====== Dataset extract ======

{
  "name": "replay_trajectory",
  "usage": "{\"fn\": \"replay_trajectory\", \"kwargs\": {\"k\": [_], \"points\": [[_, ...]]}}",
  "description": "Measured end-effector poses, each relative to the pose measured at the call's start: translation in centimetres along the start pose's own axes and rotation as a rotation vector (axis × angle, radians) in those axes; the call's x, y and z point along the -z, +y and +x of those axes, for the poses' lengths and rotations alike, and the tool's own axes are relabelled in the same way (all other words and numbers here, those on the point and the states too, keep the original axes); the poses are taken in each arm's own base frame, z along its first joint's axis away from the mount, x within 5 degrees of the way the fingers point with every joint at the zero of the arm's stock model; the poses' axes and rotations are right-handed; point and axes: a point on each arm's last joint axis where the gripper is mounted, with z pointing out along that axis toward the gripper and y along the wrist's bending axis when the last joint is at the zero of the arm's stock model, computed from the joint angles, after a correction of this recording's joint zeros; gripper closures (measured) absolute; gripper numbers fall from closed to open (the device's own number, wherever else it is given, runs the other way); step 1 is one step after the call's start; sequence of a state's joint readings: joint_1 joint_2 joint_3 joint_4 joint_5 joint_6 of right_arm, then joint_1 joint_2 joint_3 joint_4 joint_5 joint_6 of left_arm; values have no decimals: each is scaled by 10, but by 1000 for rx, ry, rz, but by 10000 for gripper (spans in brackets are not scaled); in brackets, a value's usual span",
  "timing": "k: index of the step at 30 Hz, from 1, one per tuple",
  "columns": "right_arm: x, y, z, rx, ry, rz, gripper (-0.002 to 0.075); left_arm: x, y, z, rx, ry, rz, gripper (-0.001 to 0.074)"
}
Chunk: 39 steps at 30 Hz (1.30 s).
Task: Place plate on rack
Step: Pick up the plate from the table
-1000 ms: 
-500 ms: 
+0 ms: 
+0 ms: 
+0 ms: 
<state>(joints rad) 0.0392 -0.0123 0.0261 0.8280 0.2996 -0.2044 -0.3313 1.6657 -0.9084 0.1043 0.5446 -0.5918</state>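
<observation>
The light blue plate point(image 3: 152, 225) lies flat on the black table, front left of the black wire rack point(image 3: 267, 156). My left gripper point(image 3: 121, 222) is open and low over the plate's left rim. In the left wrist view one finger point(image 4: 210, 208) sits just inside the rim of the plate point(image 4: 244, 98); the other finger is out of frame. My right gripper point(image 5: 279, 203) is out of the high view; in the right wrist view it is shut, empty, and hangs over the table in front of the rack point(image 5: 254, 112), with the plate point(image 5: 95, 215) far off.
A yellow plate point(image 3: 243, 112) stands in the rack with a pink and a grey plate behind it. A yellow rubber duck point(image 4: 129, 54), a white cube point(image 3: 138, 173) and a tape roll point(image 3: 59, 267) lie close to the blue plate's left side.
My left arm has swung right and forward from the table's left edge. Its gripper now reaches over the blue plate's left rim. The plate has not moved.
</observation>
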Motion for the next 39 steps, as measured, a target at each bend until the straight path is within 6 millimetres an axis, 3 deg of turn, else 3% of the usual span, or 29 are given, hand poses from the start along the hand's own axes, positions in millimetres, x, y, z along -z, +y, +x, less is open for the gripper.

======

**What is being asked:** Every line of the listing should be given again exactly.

**Response area:**
{
  "name": "replay_trajectory",
  "usage": "{\"fn\": \"replay_trajectory\", \"kwargs\": {\"k\": [_], \"points\": [[_, ...]]}}",
  "description": "Measured end-effector poses, each relative to the pose measured at the call's start: translation in centimetres along the start pose's own axes and rotation as a rotation vector (axis × angle, radians) in those axes; the call's x, y and z point along the -z, +y and +x of those axes, for the poses' lengths and rotations alike, and the tool's own axes are relabelled in the same way (all other words and numbers here, those on the point and the states too, keep the original axes); the poses are taken in each arm's own base frame, z along its first joint's axis away from the mount, x within 5 degrees of the way the fingers point with every joint at the zero of the arm's stock model; the poses' axes and rotations are right-handed; point and axes: a point on each arm's last joint axis where the gripper is mounted, with z pointing out along that axis toward the gripper and y along the wrist's bending axis when the last joint is at the zero of the arm's stock model, computed from the joint angles, after a correction of this recording's joint zeros; gripper closures (measured) absolute; gripper numbers fall from closed to open (the device's own number, wherever else it is given, runs the other way); step 1 is one step after the call's start; sequence of a state's joint readings: joint_1 joint_2 joint_3 joint_4 joint_5 joint_6 of right_arm, then joint_1 joint_2 joint_3 joint_4 joint_5 joint_6 of left_arm; values have no decimals: each is scaled by 10, but by 1000 for rx, ry, rz, but by 10000 for gripper (spans in brackets are not scaled); in brackets, a value's usual span",
  "timing": "k: index of the step at 30 Hz, from 1, one per tuple",
  "columns": "right_arm: x, y, z, rx, ry, rz, gripper (-0.002 to 0.075); left_arm: x, y, z, rx, ry, rz, gripper (-0.001 to 0.074)"
}
Chunk: 39 steps at 30 Hz (1.30 s).
Task: Place plate on rack
Step: Pick up the plate from the table
-1000 ms: 
-500 ms: 
+0 ms: 
+0 ms: 
+0 ms: 
<state>(joints rad) 0.0392 -0.0123 0.0261 0.8280 0.2996 -0.2044 -0.3313 1.6657 -0.9084 0.1043 0.5446 -0.5918</state>
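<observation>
The light blue plate point(image 3: 152, 225) lies flat on the black table, front left of the black wire rack point(image 3: 267, 156). My left gripper point(image 3: 121, 222) is open and low over the plate's left rim. In the left wrist view one finger point(image 4: 210, 208) sits just inside the rim of the plate point(image 4: 244, 98); the other finger is out of frame. My right gripper point(image 5: 279, 203) is out of the high view; in the right wrist view it is shut, empty, and hangs over the table in front of the rack point(image 5: 254, 112), with the plate point(image 5: 95, 215) far off.
A yellow plate point(image 3: 243, 112) stands in the rack with a pink and a grey plate behind it. A yellow rubber duck point(image 4: 129, 54), a white cube point(image 3: 138, 173) and a tape roll point(image 3: 59, 267) lie close to the blue plate's left side.
My left arm has swung right and forward from the table's left edge. Its gripper now reaches over the blue plate's left rim. The plate has not moved.
</observation>
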Motion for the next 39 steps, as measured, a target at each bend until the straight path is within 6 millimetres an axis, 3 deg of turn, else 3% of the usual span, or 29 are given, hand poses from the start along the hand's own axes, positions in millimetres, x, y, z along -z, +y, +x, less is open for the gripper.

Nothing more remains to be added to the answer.